Raw data =
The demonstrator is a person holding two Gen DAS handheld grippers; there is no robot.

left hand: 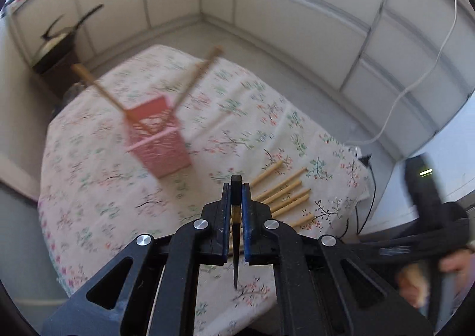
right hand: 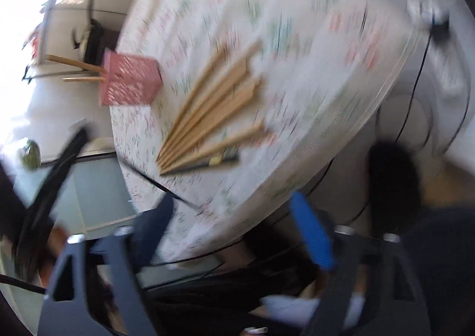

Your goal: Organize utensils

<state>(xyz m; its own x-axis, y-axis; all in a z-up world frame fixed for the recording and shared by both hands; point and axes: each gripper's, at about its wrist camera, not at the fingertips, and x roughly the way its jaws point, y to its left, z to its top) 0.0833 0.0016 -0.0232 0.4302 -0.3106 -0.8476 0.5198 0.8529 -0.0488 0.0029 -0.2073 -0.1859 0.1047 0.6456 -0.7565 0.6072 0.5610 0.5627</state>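
Progress partway through sorting chopsticks into the pink basket (left hand: 157, 134), which stands on the floral tablecloth (left hand: 89, 187). Two light wooden chopsticks (left hand: 199, 74) already lean out of the basket's open top. On the cloth to the right of the basket, and nearer the table edge, a fan of about six light wooden chopsticks (left hand: 285, 190) lies unsorted; the right wrist view shows one dark chopstick with a yellow band (right hand: 207, 162) at the near edge of that fan. The left gripper (left hand: 236, 187) is clamped on a dark chopstick (left hand: 236, 235), held between the blue pads with its thin tip pointing back toward the camera; it sits above the cloth, between fan and basket. The right gripper (right hand: 237, 226) has its jaws apart with nothing between them, short of the fan. Judged remaining: dropping the held chopstick into the basket, then collecting the rest of the fan.
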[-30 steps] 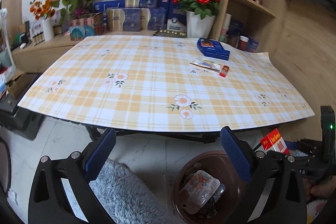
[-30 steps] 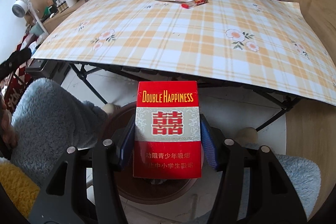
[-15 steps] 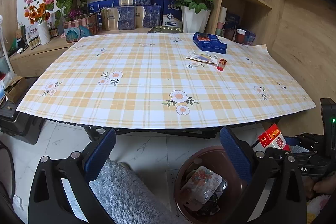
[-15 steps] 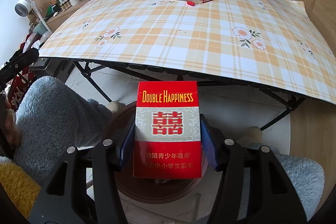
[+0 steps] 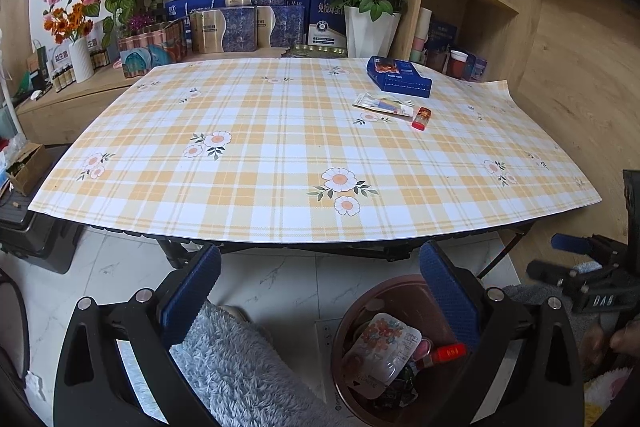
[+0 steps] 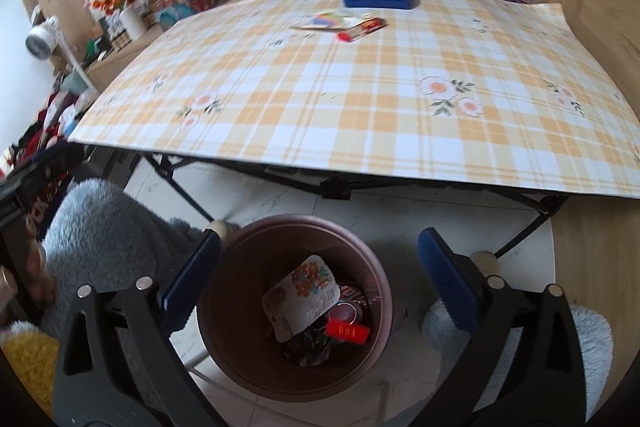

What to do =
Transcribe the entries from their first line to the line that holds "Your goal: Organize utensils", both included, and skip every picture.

Reply to the task =
The demonstrator is a person holding two Gen DAS handheld grippers; there is no robot.

left hand: 
right hand: 

Your goal: Organize utensils

The output is now finished.